About this task - Look through the data below. Collect every line where the word "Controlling" occurs.

Record excerpts -
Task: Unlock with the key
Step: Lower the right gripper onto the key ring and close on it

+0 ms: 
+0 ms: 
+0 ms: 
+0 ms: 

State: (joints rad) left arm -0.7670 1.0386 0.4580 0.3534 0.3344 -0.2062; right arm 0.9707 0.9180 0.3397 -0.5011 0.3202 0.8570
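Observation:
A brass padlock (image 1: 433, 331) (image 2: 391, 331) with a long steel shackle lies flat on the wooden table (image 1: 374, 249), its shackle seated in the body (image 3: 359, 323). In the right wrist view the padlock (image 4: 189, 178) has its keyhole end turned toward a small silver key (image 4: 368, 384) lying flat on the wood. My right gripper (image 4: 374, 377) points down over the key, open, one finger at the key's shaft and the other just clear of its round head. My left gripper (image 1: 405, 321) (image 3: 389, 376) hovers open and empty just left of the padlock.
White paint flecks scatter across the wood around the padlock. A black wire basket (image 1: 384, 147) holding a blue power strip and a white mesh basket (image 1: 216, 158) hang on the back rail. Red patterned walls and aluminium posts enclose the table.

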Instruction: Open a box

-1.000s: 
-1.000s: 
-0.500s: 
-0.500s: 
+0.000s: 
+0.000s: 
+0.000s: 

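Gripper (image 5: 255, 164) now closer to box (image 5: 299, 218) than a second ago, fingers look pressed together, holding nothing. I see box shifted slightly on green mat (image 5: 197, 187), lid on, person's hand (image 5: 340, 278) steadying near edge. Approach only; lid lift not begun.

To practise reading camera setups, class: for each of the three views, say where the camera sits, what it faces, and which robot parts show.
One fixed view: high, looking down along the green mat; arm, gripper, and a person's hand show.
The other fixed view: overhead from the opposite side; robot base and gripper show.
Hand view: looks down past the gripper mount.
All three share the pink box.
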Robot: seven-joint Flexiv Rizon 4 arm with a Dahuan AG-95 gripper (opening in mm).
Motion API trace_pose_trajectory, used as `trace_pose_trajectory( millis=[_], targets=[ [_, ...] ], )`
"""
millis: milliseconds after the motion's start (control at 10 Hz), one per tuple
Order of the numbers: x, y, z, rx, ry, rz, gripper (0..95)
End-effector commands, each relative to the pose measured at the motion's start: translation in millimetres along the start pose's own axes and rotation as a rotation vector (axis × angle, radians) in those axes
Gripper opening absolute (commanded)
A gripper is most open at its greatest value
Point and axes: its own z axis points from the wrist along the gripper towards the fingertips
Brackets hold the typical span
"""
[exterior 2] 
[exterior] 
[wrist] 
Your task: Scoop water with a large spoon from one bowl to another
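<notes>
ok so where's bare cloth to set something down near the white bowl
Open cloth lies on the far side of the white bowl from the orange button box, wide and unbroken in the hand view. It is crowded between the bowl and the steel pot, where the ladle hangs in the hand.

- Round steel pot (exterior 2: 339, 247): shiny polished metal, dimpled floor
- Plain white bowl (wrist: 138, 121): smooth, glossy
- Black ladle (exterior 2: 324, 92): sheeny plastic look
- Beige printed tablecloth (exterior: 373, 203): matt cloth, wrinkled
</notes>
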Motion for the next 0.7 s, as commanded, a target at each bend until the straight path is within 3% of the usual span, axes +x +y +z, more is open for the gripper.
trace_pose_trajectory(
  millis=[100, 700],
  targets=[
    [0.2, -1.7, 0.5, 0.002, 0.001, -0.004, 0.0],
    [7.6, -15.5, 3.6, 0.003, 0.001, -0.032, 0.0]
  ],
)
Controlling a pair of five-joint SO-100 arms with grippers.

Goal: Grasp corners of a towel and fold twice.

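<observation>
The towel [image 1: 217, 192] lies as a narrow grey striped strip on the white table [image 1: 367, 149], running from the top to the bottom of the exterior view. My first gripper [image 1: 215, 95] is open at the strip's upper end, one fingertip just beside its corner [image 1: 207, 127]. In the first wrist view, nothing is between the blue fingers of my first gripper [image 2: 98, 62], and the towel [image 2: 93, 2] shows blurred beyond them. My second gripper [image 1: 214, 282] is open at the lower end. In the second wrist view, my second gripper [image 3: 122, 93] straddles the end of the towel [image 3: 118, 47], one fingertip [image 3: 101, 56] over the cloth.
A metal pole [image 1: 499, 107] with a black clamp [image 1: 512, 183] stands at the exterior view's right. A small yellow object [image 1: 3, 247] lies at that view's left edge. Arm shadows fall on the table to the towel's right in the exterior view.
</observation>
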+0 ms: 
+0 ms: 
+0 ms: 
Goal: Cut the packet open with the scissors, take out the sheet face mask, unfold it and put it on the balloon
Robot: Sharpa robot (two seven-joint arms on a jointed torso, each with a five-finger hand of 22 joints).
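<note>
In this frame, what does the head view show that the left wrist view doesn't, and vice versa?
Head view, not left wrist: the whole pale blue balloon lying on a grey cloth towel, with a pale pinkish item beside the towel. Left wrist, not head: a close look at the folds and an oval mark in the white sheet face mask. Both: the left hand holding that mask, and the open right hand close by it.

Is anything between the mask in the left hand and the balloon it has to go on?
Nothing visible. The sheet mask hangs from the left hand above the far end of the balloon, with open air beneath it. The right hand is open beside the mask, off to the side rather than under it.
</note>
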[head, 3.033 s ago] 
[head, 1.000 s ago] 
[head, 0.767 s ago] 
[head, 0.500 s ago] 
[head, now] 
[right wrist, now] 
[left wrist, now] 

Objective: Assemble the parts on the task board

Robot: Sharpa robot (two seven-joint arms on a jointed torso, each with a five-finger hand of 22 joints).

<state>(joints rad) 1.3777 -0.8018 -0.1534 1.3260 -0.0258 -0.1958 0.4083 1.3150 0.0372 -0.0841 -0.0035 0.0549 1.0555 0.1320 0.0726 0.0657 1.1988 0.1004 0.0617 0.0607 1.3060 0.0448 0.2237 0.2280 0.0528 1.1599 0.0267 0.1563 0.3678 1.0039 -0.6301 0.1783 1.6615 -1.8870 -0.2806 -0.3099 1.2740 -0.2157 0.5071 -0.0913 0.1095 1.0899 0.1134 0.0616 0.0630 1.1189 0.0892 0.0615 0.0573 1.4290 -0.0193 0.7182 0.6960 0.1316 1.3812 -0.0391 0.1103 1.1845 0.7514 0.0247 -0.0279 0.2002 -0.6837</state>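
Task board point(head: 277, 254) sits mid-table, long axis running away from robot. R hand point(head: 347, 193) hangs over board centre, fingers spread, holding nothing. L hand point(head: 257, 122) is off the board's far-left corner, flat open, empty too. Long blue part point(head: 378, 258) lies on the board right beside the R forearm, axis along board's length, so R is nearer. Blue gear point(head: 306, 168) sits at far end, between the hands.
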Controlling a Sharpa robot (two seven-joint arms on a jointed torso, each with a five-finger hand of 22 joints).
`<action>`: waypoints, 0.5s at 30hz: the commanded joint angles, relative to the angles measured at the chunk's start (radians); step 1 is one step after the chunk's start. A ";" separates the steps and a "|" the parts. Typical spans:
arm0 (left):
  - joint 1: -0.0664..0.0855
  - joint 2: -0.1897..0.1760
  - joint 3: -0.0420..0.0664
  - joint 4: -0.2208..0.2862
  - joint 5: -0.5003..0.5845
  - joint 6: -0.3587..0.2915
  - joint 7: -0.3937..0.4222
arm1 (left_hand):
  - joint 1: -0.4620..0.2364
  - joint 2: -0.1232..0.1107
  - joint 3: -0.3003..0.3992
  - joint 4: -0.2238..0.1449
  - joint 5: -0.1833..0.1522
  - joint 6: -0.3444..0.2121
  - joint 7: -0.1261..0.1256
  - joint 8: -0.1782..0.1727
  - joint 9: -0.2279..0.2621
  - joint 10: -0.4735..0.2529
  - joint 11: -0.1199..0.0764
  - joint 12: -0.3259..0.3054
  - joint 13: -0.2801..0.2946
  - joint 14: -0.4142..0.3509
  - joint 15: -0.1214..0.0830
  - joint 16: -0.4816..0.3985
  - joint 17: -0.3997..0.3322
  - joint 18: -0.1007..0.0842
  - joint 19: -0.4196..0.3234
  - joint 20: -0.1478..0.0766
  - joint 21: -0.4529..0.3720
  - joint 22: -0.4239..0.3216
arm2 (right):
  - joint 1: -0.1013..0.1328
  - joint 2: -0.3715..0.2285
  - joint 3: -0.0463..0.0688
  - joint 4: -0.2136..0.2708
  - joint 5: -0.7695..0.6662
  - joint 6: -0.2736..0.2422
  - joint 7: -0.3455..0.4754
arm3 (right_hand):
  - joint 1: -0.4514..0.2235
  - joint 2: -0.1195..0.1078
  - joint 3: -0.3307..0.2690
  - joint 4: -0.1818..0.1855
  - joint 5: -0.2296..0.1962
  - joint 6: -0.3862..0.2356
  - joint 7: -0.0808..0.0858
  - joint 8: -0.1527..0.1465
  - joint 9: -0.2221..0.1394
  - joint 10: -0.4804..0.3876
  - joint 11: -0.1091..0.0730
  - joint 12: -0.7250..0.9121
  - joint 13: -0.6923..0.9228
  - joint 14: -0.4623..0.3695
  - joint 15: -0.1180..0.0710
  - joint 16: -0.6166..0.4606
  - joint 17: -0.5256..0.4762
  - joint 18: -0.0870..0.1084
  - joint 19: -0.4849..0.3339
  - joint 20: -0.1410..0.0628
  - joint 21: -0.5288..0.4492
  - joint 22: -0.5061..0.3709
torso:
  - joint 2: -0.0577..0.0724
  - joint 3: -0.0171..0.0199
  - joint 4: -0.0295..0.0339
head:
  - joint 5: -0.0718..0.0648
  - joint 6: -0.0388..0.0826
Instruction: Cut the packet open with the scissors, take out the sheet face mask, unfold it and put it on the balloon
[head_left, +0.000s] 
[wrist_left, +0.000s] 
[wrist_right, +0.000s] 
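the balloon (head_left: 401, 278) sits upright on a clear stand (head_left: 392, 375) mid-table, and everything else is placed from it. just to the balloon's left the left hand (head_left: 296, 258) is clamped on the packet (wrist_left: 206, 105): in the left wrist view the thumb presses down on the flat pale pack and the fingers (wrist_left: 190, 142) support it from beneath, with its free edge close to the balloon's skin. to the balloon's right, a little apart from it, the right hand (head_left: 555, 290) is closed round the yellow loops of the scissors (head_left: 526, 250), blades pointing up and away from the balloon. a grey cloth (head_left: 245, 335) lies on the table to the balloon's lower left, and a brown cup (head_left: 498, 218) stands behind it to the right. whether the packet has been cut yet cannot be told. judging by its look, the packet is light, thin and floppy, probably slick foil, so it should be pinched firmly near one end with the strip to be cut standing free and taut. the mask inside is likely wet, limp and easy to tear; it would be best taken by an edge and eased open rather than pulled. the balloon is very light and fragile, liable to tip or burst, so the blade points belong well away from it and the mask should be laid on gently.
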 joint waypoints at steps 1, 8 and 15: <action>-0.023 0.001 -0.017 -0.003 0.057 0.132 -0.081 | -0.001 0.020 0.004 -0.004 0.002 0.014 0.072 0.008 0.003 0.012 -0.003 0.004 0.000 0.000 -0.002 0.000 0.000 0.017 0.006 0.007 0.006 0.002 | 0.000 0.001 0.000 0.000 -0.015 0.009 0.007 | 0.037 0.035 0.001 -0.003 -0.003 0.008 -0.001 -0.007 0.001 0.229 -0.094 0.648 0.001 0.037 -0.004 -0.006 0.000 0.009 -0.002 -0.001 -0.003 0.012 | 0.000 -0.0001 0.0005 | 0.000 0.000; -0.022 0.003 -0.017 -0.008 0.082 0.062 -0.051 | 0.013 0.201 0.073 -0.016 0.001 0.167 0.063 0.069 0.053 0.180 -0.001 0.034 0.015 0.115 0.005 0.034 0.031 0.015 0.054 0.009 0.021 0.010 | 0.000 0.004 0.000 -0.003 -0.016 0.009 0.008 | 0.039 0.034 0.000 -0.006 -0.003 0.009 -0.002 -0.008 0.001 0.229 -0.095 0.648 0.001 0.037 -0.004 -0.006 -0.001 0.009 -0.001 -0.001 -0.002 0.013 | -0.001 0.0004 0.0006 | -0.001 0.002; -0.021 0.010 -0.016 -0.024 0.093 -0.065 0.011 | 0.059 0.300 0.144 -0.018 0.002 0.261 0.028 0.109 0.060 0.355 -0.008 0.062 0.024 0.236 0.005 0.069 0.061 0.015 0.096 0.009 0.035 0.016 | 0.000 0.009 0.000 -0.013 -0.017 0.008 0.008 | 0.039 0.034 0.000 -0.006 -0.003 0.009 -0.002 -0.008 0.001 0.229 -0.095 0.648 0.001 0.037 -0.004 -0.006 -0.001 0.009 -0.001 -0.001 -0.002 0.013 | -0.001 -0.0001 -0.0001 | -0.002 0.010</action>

Exercise result -
Controlling a pair of five-joint SO-100 arms with grippers.
Controlling a Sharpa robot (two seven-joint arms on a jointed torso, each with a five-finger hand of 22 joints).

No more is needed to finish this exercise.